Dudley Ashton, formerly a partisan of Wyat, had escaped into France, after the defeat and capture of his leader, whence he was still plotting the overthrow of Mary's government. By the connivance or assistance of that court, now on the brink of war with England, he was at length enabled to send over one Cleberry, a condemned person, whom he instructed to counterfeit the earl of Devonshire, and endeavour to raise the country in his cause. Letters and proclamations were at the same time dispersed by Ashton, in which the name of Elizabeth was employed without scruple. The party had even the slanderous audacity to pretend, that between Courtney and the heiress of the crown the closest of all intimacies, if not an actual marriage, subsisted; and the matter went so far that at Ipswich, one of the strong holds of protestantism, Cleberry proclaimed the earl of Devonshire and the princess, king and queen.

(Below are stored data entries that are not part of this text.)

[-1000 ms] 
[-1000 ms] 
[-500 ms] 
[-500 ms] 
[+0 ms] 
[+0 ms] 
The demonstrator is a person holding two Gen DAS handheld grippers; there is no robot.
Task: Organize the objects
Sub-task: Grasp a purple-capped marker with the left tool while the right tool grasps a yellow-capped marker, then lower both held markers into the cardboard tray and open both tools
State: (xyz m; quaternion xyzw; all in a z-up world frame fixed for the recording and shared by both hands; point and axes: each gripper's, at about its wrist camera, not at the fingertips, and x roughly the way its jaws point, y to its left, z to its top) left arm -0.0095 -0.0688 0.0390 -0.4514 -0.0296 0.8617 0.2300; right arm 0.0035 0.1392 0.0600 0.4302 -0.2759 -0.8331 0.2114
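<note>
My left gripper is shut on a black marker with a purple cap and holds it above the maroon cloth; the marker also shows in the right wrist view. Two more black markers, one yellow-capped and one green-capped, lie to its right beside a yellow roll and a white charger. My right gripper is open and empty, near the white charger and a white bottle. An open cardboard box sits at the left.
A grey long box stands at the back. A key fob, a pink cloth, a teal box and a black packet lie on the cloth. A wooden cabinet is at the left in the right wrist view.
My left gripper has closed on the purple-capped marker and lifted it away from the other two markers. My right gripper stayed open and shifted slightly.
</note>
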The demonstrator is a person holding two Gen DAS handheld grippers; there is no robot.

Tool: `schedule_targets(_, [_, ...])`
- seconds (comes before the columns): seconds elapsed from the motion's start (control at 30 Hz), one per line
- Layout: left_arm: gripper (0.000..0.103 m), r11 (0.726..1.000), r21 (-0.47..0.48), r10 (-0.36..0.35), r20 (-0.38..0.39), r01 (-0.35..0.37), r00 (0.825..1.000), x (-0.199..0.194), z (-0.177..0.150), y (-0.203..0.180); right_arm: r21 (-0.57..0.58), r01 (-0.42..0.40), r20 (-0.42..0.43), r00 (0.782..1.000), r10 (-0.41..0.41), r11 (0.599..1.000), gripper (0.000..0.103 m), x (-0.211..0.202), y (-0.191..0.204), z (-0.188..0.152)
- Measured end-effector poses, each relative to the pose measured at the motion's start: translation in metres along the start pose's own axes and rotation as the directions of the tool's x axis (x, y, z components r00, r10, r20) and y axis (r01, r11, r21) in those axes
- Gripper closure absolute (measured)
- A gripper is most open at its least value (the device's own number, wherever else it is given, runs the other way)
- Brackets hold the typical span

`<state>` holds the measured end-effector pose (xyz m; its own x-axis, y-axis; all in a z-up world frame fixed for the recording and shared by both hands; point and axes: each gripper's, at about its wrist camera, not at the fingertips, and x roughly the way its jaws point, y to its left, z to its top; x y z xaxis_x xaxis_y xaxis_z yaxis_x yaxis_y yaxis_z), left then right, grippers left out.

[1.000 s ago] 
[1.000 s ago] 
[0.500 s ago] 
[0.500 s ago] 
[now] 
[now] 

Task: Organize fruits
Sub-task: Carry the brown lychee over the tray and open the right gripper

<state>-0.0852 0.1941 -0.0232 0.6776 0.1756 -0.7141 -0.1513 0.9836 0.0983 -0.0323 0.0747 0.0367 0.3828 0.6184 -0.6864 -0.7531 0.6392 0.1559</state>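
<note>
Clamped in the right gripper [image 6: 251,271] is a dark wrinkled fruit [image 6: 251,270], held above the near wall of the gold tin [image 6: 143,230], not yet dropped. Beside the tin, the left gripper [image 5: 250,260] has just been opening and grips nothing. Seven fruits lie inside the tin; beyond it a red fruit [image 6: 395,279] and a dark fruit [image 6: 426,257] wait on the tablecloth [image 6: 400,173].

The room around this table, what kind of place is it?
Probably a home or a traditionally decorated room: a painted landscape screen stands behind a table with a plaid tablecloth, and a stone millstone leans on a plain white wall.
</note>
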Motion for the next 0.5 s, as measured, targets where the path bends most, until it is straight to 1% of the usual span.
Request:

But the times were past when any advantage could be taken of this circumstance against Elizabeth, whose perfect innocence was well known to the government; and the council immediately wrote in handsome terms to sir Thomas Pope, directing him to acquaint her, in whatever manner he should judge best, with the abominable falsehoods circulated respecting her. A few days after, the queen herself wrote also to her sister in terms fitted to assure her of perfect safety. The princess replied, says Strype, "in a well penned letter," "utterly detesting and disclaiming all concern in the enterprise, and declaiming against the actors in it." Of the epistle thus commended, a single paragraph will probably be esteemed a sufficient specimen.... "And among earthly things I chiefly wish this one; that there were as good surgeons for making anatomies of hearts, that might show my thoughts to your majesty, as there are expert physicians of the bodies, able to express the inward griefs of their maladies to the patient. For then I doubt not, but know well, that whatsoever others should suggest by malice, yet your majesty should be sure by knowledge; so that the more such misty clouds offuscate the clear light of my truth, the more my tried thoughts should glister to the dimming of their hidden malice." &c. It must be confessed that this erudite princess had not perfectly succeeded in transplanting into her own language the epistolary graces of her favorite Cicero;—but to how many much superior classical scholars might a similar remark be applied!